* Exercise goal *
Lines below containing the word "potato" should be copied out.
*** Data below ***
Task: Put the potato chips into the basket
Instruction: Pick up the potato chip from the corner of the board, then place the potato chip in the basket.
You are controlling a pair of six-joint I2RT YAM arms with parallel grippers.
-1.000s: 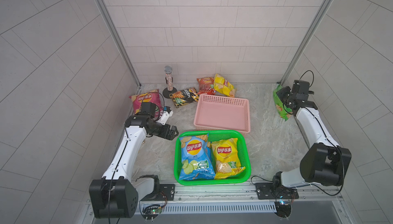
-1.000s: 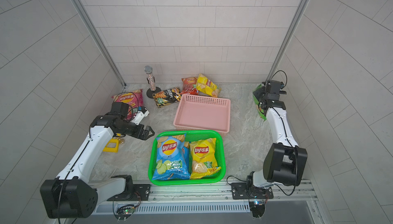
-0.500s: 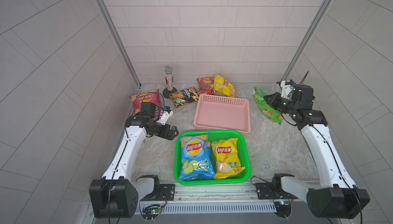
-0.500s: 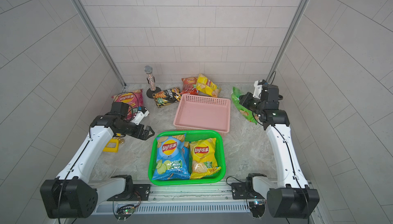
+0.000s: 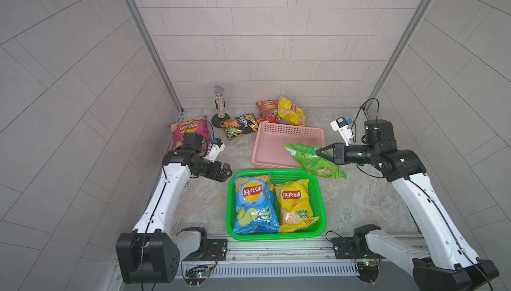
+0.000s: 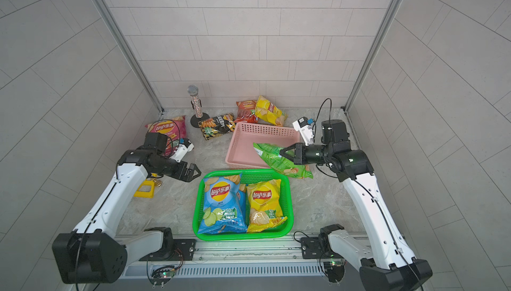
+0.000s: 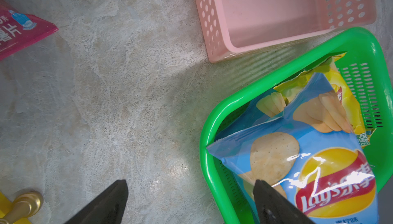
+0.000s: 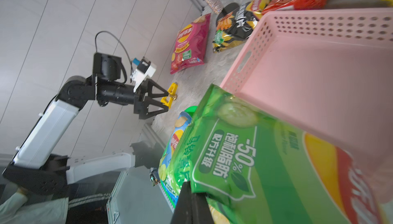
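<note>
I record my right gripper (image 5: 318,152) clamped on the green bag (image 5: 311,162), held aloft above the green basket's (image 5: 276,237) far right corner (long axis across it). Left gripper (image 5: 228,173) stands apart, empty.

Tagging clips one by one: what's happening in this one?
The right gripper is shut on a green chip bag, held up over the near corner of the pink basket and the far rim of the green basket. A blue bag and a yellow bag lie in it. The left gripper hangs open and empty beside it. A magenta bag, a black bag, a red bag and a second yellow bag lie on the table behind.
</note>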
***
* Output *
Task: Put the potato chips into the basket
Instruction: Pick up the potato chip from the corner of the board, then place the potato chip in the basket.

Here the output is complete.